* [TASK DESCRIPTION] Among the entries below, take the line with "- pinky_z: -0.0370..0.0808" and the line with "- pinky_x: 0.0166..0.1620", and output them and every line between them exactly, with nothing else.

[Stored items from a collection]
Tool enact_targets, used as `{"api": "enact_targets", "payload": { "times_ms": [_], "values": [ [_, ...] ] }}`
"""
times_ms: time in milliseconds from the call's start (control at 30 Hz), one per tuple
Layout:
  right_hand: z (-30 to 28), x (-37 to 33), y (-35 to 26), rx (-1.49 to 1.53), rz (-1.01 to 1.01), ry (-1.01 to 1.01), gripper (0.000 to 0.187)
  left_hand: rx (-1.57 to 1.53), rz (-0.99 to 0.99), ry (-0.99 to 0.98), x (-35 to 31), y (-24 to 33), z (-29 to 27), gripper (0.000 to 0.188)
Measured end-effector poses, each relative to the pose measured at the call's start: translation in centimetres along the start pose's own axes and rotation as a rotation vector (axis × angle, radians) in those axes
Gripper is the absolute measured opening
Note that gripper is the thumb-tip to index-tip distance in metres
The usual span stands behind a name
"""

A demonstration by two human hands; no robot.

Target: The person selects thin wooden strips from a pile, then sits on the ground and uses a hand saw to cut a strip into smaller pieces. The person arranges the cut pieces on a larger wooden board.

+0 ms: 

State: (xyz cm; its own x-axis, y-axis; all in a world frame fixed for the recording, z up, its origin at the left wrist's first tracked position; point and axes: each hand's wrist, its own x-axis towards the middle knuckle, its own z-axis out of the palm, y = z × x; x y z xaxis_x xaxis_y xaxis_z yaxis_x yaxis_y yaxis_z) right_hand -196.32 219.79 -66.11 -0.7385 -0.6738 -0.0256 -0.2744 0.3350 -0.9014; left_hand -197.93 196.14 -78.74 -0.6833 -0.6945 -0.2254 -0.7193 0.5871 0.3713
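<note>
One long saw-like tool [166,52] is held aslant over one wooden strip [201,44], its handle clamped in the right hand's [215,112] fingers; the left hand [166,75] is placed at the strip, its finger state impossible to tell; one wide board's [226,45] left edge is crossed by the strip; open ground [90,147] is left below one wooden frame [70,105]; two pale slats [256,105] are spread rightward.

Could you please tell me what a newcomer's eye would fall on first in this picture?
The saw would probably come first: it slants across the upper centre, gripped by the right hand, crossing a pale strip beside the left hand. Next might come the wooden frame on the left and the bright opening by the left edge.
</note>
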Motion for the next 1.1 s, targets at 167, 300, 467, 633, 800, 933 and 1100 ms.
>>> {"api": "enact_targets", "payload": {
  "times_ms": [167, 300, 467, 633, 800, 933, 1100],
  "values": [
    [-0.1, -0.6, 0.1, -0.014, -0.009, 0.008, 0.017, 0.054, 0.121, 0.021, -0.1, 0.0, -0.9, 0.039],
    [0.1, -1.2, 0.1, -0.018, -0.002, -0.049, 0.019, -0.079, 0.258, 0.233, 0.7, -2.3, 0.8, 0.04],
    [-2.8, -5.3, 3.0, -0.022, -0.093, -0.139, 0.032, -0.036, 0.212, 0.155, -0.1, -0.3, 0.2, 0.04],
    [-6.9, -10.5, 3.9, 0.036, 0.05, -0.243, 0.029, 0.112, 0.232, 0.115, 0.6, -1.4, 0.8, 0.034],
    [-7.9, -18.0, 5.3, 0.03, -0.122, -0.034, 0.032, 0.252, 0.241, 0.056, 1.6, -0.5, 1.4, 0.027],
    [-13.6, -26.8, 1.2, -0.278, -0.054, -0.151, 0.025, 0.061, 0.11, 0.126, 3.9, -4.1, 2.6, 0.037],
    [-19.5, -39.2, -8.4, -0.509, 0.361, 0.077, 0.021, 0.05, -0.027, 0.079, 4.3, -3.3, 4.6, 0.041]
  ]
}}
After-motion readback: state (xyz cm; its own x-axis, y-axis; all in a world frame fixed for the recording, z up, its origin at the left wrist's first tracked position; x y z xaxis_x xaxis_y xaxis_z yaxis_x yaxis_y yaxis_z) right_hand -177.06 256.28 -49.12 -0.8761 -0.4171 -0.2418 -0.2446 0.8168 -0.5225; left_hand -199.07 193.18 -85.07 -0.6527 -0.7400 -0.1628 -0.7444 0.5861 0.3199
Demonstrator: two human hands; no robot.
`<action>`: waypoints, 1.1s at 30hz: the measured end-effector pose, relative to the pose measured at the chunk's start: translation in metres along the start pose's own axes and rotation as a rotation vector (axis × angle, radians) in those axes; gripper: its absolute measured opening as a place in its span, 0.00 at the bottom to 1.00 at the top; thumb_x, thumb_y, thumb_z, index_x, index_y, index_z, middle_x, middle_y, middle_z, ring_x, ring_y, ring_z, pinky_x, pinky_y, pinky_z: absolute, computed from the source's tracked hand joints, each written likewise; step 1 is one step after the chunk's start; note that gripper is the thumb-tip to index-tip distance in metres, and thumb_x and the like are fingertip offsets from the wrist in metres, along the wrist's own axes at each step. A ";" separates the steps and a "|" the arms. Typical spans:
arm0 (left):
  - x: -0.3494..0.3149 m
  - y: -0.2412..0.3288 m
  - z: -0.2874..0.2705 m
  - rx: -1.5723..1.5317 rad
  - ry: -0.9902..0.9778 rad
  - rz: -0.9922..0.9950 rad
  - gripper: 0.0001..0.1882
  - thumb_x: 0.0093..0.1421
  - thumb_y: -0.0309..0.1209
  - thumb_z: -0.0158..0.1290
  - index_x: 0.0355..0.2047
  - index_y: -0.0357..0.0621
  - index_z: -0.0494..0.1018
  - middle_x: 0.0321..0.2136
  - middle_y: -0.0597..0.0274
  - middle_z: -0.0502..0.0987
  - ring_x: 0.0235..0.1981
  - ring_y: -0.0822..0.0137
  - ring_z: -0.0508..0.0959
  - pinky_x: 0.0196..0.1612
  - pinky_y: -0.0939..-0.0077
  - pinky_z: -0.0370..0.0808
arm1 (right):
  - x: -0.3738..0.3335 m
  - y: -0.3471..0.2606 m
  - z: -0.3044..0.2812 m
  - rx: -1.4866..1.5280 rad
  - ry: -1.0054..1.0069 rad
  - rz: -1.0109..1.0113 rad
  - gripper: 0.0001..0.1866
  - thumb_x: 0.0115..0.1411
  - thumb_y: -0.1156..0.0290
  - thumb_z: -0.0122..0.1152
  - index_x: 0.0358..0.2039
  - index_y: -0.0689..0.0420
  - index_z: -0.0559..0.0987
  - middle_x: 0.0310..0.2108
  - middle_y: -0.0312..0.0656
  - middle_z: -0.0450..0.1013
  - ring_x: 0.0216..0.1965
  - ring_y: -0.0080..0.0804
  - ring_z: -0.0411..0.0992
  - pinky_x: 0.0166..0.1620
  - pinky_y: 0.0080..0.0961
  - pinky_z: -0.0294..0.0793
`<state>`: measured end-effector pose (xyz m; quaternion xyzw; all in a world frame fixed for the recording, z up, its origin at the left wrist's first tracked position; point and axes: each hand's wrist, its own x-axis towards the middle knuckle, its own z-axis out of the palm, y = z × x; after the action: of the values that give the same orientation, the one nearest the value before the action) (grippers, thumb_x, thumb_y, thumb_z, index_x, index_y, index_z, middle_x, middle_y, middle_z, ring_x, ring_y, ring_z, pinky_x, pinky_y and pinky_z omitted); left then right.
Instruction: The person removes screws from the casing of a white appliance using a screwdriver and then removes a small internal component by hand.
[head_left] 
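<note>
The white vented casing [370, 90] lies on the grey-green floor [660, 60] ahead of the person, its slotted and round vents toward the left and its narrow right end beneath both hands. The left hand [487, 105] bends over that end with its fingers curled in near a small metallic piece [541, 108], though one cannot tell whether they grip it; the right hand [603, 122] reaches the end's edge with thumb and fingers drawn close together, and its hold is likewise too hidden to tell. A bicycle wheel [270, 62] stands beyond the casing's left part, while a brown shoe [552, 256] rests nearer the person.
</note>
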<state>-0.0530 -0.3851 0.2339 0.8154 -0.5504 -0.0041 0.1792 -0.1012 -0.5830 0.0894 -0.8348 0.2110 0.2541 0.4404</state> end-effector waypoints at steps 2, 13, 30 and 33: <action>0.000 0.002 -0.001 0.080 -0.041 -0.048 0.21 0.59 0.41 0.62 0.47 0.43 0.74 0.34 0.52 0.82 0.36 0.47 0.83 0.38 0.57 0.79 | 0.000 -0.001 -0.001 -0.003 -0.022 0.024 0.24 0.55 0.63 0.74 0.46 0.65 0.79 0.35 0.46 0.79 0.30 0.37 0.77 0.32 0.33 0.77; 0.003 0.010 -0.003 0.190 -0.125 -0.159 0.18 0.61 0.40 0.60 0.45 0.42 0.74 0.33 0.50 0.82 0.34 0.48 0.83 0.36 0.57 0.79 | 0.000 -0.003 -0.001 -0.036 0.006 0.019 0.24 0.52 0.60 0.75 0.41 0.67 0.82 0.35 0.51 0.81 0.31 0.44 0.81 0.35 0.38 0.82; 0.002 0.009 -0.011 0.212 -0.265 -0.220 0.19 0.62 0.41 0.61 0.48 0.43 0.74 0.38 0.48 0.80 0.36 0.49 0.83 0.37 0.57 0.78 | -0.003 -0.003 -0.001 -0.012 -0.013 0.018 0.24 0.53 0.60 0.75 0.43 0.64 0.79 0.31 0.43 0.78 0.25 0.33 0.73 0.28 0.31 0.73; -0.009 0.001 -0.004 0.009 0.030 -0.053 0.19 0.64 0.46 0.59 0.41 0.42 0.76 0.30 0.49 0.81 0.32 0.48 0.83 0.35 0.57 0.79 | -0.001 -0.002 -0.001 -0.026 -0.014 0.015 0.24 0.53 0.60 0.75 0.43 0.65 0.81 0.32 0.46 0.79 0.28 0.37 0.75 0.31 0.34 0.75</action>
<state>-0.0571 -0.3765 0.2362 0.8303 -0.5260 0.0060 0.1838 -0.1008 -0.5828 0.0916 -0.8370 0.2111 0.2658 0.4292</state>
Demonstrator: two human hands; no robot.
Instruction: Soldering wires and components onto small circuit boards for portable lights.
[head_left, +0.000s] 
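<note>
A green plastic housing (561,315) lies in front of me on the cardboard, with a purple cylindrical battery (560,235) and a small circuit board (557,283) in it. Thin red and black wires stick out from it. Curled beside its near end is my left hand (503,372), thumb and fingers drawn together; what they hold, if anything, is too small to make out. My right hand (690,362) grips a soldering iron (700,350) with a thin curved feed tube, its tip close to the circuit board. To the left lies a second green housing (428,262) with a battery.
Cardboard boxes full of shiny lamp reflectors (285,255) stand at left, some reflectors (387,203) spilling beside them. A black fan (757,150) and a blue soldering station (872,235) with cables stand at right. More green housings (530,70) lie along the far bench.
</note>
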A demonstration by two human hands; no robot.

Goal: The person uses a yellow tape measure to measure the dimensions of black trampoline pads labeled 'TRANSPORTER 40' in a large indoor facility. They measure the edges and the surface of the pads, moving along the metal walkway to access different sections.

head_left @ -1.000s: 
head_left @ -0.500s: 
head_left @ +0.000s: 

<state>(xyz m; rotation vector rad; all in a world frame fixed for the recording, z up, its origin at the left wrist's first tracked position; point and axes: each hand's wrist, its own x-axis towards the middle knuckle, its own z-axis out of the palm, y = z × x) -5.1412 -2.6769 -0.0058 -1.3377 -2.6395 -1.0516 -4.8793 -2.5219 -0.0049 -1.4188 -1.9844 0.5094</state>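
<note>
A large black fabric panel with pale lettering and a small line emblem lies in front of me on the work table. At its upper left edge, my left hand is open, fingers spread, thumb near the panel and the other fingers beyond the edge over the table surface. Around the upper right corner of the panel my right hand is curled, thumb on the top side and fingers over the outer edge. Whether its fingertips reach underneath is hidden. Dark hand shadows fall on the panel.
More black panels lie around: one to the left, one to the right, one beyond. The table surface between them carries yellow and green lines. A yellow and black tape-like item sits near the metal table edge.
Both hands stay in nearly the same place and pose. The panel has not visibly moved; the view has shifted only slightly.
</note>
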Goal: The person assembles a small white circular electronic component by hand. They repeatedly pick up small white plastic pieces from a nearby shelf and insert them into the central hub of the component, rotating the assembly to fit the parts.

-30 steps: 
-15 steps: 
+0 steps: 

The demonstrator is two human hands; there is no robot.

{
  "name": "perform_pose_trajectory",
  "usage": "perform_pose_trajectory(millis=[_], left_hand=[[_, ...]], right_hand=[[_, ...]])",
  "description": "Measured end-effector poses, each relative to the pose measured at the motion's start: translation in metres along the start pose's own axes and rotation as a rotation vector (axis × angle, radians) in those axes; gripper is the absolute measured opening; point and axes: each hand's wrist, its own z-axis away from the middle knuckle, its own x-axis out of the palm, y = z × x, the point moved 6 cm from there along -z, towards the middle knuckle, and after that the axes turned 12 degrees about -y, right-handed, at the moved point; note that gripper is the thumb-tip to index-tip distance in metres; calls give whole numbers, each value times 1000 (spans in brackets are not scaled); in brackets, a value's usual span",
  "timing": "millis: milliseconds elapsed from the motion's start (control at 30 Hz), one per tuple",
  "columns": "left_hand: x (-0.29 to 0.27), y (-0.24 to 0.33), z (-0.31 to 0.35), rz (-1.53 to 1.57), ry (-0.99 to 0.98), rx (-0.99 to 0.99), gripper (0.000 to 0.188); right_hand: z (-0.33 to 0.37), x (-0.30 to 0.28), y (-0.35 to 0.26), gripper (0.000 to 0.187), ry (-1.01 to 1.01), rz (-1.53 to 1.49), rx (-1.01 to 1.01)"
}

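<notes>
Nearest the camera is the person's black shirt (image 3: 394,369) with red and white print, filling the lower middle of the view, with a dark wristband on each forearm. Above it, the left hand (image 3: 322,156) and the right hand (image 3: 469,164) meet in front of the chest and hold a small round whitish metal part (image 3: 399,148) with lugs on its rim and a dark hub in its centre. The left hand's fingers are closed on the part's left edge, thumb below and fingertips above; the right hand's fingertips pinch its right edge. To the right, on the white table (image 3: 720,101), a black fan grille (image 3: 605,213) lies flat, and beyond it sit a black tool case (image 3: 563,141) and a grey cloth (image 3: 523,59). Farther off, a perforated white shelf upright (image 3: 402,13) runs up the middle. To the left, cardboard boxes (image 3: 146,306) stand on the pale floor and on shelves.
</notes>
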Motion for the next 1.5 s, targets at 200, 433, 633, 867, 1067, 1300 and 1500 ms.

* [FINAL ANSWER]
  - pinky_z: -0.0370..0.0808
arm1 (right):
  - x: -0.3738..0.3335 m
  - y: -0.3471..0.2606 m
  - z: -0.3044..0.2812 m
  - rx: -1.4866..1.5280 rad
  - ry: -1.0054..1.0069 rad
  - rz: -1.0109..1.0113 rad
  - gripper: 0.0001..0.1866
  - thumb_x: 0.0115..0.1411
  - thumb_y: -0.1156..0.0290
  - thumb_z: -0.0122..0.1152
  - index_x: 0.0358..0.2039
  - index_y: -0.0689..0.0420
  - index_z: -0.0559..0.0987
  - middle_x: 0.0310..0.2108
  - middle_y: -0.0312..0.0656
  - middle_z: -0.0450..0.1013
  - ring_x: 0.0216..0.1965
  - ring_y: -0.0080..0.0804
  - ring_z: -0.0411..0.0992
  - pinky_x: 0.0166..0.1620

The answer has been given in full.